Diatoms isolated during the Green Edge project

Culturable diversity of Arctic phytoplankton during pack ice melting


Massive phytoplankton blooms develop at the Arctic ice edge, sometimes extending far under the pack ice. An extensive culturing effort was conducted before and during a phytoplankton bloom in Baffin Bay between April and July 2016. Different isolation strategies were applied, including flow cytometry cell sorting, manual single cell pipetting and serial dilution. Although all three techniques yielded the most common organisms, each technique retrieved specific taxa, highlighting the importance of using several methods to maximize the number and diversity of isolated strains. More than 1,000 cultures were obtained, characterized by 18S rRNA sequencing and optical microscopy and de-replicated to a subset of 276 strains presented in this work.

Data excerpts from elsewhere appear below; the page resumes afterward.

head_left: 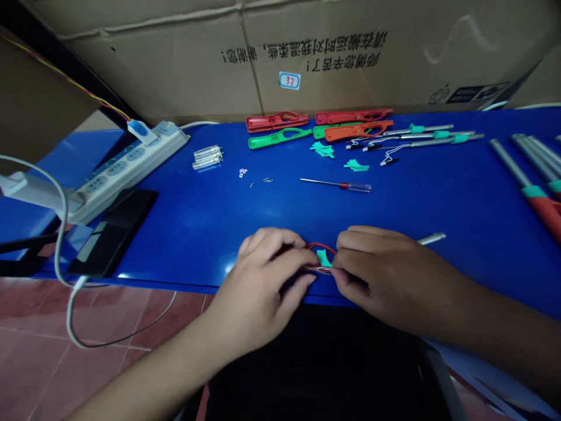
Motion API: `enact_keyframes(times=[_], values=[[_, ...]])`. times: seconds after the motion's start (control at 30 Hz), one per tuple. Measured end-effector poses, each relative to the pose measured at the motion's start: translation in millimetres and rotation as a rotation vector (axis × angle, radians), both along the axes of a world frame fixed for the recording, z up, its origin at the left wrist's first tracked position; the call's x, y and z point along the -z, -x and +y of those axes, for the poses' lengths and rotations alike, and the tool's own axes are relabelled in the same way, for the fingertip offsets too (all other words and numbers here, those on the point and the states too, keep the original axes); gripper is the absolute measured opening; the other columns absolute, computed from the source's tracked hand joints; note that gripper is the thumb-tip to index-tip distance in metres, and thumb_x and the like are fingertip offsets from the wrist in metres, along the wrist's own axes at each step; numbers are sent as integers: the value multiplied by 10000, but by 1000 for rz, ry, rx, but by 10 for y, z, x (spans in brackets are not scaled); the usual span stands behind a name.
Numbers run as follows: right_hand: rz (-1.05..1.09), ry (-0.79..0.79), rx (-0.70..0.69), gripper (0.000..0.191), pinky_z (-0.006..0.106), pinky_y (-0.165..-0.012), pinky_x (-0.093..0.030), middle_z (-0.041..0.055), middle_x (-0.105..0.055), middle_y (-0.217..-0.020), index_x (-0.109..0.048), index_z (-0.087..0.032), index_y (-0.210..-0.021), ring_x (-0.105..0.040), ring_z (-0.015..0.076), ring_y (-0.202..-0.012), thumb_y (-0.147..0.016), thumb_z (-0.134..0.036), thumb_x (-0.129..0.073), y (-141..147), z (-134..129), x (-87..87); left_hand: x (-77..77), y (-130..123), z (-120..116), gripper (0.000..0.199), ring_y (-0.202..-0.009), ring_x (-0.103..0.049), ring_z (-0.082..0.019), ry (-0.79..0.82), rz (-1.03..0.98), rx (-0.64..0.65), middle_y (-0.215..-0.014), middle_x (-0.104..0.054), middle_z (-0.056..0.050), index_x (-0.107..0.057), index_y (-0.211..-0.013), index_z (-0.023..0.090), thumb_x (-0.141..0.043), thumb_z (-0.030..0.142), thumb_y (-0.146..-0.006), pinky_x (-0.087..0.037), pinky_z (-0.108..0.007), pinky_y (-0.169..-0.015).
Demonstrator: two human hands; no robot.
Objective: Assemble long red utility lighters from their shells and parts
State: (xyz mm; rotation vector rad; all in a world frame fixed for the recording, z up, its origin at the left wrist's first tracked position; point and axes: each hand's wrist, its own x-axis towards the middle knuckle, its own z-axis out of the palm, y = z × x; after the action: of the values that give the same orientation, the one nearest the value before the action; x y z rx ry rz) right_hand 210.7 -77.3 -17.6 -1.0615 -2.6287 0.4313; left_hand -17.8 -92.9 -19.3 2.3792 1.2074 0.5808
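Note:
At the front edge of the blue table, my left hand (269, 278) and my right hand (390, 272) are closed on the two sides of a red plastic casing (322, 246). Between my fingertips a teal piece (324, 258) shows inside the casing, with thin pale wires beside it. The ends of the casing are hidden under my fingers. A metal rod (432, 238) sticks out beyond my right hand. Further back on the table lies a screwdriver (350, 186) with a clear and red handle.
Red casings (277, 121), green casings (279, 138), teal pieces (323, 150), metal rods with wires (438, 141) and clear parts (207, 157) lie at the back. On the left are a power strip (127, 166) and a black phone (114, 234). Assembled tubes (543, 207) lie at right.

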Motion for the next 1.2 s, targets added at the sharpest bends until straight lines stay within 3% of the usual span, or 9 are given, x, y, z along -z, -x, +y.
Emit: enact_keyframes(times=[0.1, 0.2, 0.43, 0.73, 0.93, 1.2], values=[[-45, 18, -1, 204, 314, -657, -333, -4, -534, -743, -533, -192, -717, -471, 145, -688, -913, -134, -536, 6, 9, -38, -17, 100, 63, 331, -1140, -537, -229, 47, 2, -67, -1211, -604, -57, -582, -1221, 232, -676, 258, -904, -440, -412, -963], [-87, 30, -22, 223, 314, -644, -322, -5, -523, -732, -514, -193, -700, -466, 145, -670, -912, -126, -524, 13, 33, -78, -2, 155, 109, 420, -1140, -539, -214, 100, 0, -47, -1215, -614, -45, -540, -1300, 246, -682, 282, -906, -448, -391, -970], [-149, 47, -73, 224, 308, -627, -319, 0, -539, -707, -536, -194, -693, -476, 154, -650, -900, -110, -544, 36, 88, -131, 47, 146, 161, 228, -1050, -549, -201, 138, -35, 21, -1128, -652, -26, -636, -1158, 234, -648, 276, -935, -452, -367, -905], [-164, 113, -126, 184, 299, -635, -341, 6, -576, -724, -597, -184, -729, -504, 153, -653, -884, -98, -551, 57, 115, -208, 67, 171, 146, 240, -1016, -541, -192, 145, -39, -4, -1111, -646, -14, -644, -1166, 245, -665, 277, -929, -447, -364, -875], [-192, 69, -117, 154, 321, -683, -361, 19, -602, -751, -636, -181, -783, -545, 182, -696, -889, -108, -553, 106, 82, -201, 76, 152, 152, 248, -1006, -537, -194, 146, -44, -3, -1106, -642, -21, -647, -1174, 238, -664, 280, -930, -445, -368, -874], [-201, 124, -91, 221, 306, -622, -318, -1, -570, -689, -572, -186, -678, -504, 151, -641, -882, -109, -538, 170, 165, -207, 100, 171, 160, 230, -984, -551, -186, 143, -90, 2, -1078, -651, -24, -678, -1144, 220, -678, 261, -917, -463, -341, -857]])
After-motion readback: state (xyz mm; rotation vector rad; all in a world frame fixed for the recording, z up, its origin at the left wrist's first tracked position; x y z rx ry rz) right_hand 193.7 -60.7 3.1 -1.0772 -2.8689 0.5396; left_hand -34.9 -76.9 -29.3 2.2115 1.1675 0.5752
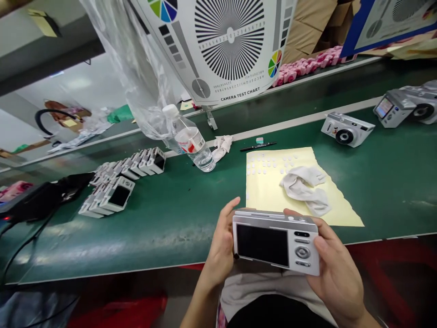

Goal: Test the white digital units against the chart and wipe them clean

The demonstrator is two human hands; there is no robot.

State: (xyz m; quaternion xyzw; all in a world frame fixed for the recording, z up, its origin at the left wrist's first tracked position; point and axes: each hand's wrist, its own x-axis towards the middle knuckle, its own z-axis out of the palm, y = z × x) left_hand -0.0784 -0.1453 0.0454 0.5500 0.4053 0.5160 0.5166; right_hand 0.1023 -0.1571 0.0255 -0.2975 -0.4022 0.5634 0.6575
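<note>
We hold a silver camera in our left hand and right hand, each grip pressed on its ends.

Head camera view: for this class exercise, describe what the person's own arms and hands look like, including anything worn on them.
The left hand and the right hand are bare, with no gloves, rings, watch or bracelet showing. The forearms are bare too, with no sleeve in view. No cables or markings show on them.
</note>
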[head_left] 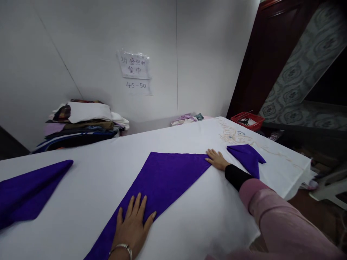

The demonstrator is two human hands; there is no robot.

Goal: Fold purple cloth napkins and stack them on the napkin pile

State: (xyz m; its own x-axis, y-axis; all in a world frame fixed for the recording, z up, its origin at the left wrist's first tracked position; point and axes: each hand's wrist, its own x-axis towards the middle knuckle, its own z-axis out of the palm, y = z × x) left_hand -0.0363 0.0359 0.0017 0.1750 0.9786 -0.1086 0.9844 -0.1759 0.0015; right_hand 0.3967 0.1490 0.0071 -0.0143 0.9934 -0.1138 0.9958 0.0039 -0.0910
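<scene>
A purple cloth napkin (165, 177) lies spread on the white-covered table, folded so that it tapers to a corner at the right. My left hand (132, 222), with a bracelet on the wrist, rests flat on its near part, fingers spread. At the right corner, my right hand (217, 159) lies palm down with the fingers stretched out and touching the cloth. Just beyond that hand sits a second purple napkin (245, 157), folded into a small pointed shape. Another purple napkin (32, 191) lies folded at the far left, partly cut off by the frame.
A stack of folded clothes (84, 126) stands at the back left against the wall. A red basket (256, 123) is by the table's back right corner, near a small pile of cloth (185, 119). A handwritten paper sign (135, 74) hangs on the wall. A white stool (329, 186) stands at the right.
</scene>
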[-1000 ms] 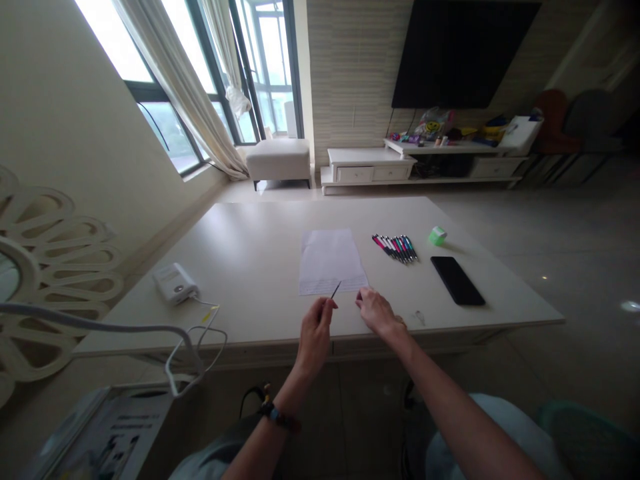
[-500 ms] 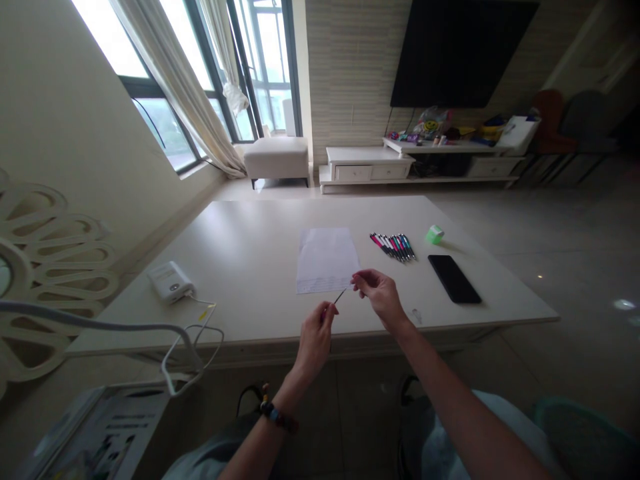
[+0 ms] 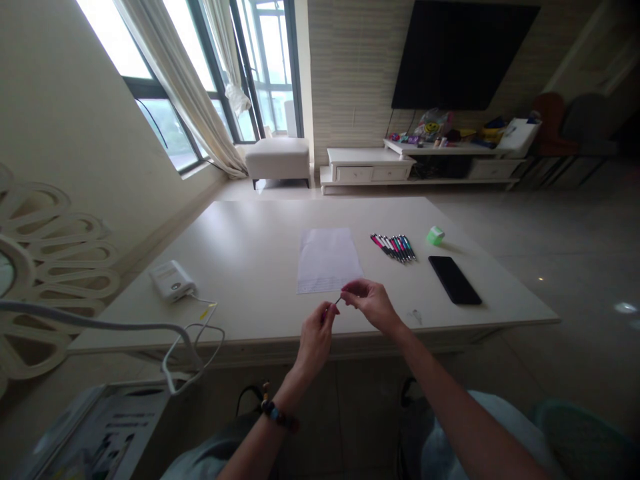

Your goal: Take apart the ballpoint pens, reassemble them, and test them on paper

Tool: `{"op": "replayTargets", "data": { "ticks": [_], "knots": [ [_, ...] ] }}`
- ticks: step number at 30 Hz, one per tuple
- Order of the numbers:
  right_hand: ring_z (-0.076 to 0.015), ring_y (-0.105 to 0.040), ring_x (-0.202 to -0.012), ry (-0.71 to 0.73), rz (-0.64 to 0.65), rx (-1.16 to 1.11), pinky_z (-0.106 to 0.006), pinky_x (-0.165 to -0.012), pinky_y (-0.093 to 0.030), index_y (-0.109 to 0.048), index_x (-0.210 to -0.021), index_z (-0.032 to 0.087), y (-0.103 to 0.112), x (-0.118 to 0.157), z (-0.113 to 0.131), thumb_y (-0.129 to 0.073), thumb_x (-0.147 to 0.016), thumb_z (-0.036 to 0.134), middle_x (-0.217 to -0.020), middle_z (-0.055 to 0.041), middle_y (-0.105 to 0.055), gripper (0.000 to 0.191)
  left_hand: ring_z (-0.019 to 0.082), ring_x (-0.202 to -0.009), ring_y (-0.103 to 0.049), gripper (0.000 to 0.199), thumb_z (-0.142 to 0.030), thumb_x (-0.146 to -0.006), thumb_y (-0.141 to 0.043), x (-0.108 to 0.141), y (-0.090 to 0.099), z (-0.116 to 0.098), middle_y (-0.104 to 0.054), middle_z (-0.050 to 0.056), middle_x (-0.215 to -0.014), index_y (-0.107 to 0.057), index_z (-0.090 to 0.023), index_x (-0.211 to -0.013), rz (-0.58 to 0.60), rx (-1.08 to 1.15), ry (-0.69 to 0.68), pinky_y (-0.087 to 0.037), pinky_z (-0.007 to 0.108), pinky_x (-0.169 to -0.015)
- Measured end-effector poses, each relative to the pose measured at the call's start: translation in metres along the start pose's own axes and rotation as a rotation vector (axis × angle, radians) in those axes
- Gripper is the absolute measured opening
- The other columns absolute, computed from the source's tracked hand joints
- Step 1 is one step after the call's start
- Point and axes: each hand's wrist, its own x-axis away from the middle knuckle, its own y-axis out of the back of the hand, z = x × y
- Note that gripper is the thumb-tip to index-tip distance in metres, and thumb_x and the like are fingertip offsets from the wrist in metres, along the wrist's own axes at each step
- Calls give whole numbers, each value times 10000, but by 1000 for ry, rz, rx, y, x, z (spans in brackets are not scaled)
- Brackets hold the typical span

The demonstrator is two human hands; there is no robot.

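My left hand [image 3: 316,333] is closed around a slim dark rod like a pen refill [image 3: 338,300], which points up and to the right out of the fingers. At the rod's upper end, the thumb and fingers of my right hand [image 3: 373,303] are pinched together; what they hold, if anything, is too small to make out. Both hands are over the near edge of the table, just below a white sheet of paper [image 3: 330,257] with lines of writing along its bottom. To the right of the sheet, several pens [image 3: 393,247] lie side by side in a row.
On the white table [image 3: 250,267], a black phone [image 3: 454,280] and a small green container [image 3: 435,235] lie to the right. A small clear item [image 3: 415,316] is near the front edge. A white box-shaped device [image 3: 173,281] with a cable [image 3: 207,313] stands at the left.
My right hand has moved down and left, bringing its fingertips to the tip of the rod. My left hand has stayed almost in place.
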Motion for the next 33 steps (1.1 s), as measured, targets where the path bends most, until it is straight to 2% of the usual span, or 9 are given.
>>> {"op": "replayTargets", "data": {
  "ticks": [2,4,6,9,15,20,23,27,33],
  "knots": [
    [-163,-629,-662,-26,42,31,-260,-544,-470,-629,-958,145,8,-2,-3,-722,-642,428,-766,-54,-686,434,108,-543,-331,371,-505,-874,-373,0,0,0,-339,-53,-567,-547,-189,-786,-1,2,2,-250,222,-527],
    [-168,-632,-676,-63,-17,196,-270,-569,-472,-616,-992,142,23,-5,-8,-711,-663,397,-795,-62,-685,426,109,-540,-333,371,-505,-875,-371,-1,1,0,-340,-54,-564,-546,-189,-790,-5,3,6,-246,222,-523],
    [-172,-619,-668,-124,-163,519,-288,-608,-463,-632,-840,150,38,-8,-16,-683,-697,371,-755,-66,-673,268,109,-536,-331,368,-503,-874,-376,-1,2,0,-334,-56,-558,-546,-190,-786,-10,3,12,-240,224,-518],
    [-204,-616,-712,-215,-186,881,-298,-618,-435,-606,-734,168,52,-10,-30,-679,-702,384,-760,-79,-665,231,108,-533,-325,361,-500,-872,-384,-2,4,0,-325,-58,-556,-547,-191,-782,-11,4,20,-236,226,-516],
    [-221,-629,-841,-278,-146,1033,-283,-702,-426,-590,-787,160,47,-12,-53,-622,-747,245,-859,-104,-672,99,109,-538,-327,361,-491,-881,-375,-3,4,2,-329,-56,-560,-550,-189,-791,-12,-1,13,-235,229,-521],
    [-230,-633,-827,-301,-218,881,-307,-711,-449,-559,-1060,126,48,-13,-52,-571,-762,175,-871,-123,-669,303,107,-533,-327,354,-487,-879,-381,-4,3,5,-330,-58,-556,-549,-190,-786,-3,-11,16,-230,228,-517],
    [-187,-635,-737,-154,-223,471,-288,-631,-488,-511,-1168,146,45,-13,-38,-542,-794,246,-843,-73,-653,388,105,-534,-329,351,-484,-878,-380,-5,2,5,-338,-57,-558,-549,-190,-787,2,-22,17,-230,227,-519],
    [-179,-635,-718,77,-229,-40,-261,-532,-510,-503,-1145,168,36,-8,-14,-588,-784,379,-817,-43,-629,426,104,-538,-331,349,-478,-875,-379,-7,-1,5,-343,-58,-559,-550,-189,-780,11,-35,10,-237,221,-526],
    [-182,-632,-735,183,-264,-150,-262,-523,-518,-524,-1090,198,25,1,-1,-650,-762,374,-790,-23,-612,393,104,-547,-343,341,-468,-875,-379,-9,-4,6,-351,-58,-562,-551,-190,-780,30,-42,4,-251,215,-537]
  ]
}}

Strains grouped into 57 genotypes defined by 100% 18S rRNA sequence similarity. These genotypes spread across five divisions: Heterokontophyta, Chlorophyta, Cryptophyta, Haptophyta and Dinophyta. Diatoms were the most abundant group (193 strains), mostly represented by the genera Chaetoceros and Attheya. The genera Rhodomonas and Pyramimonas were the most abundant non-diatom nanoplankton strains, while Micromonas polaris dominated the picoplankton. Diversity at the class level was higher during the peak of the bloom. Potentially new species were isolated, in particular within the genera Navicula, Nitzschia, Coscinodiscus, Thalassiosira, Pyramimonas, Mantoniella and Isochrysis.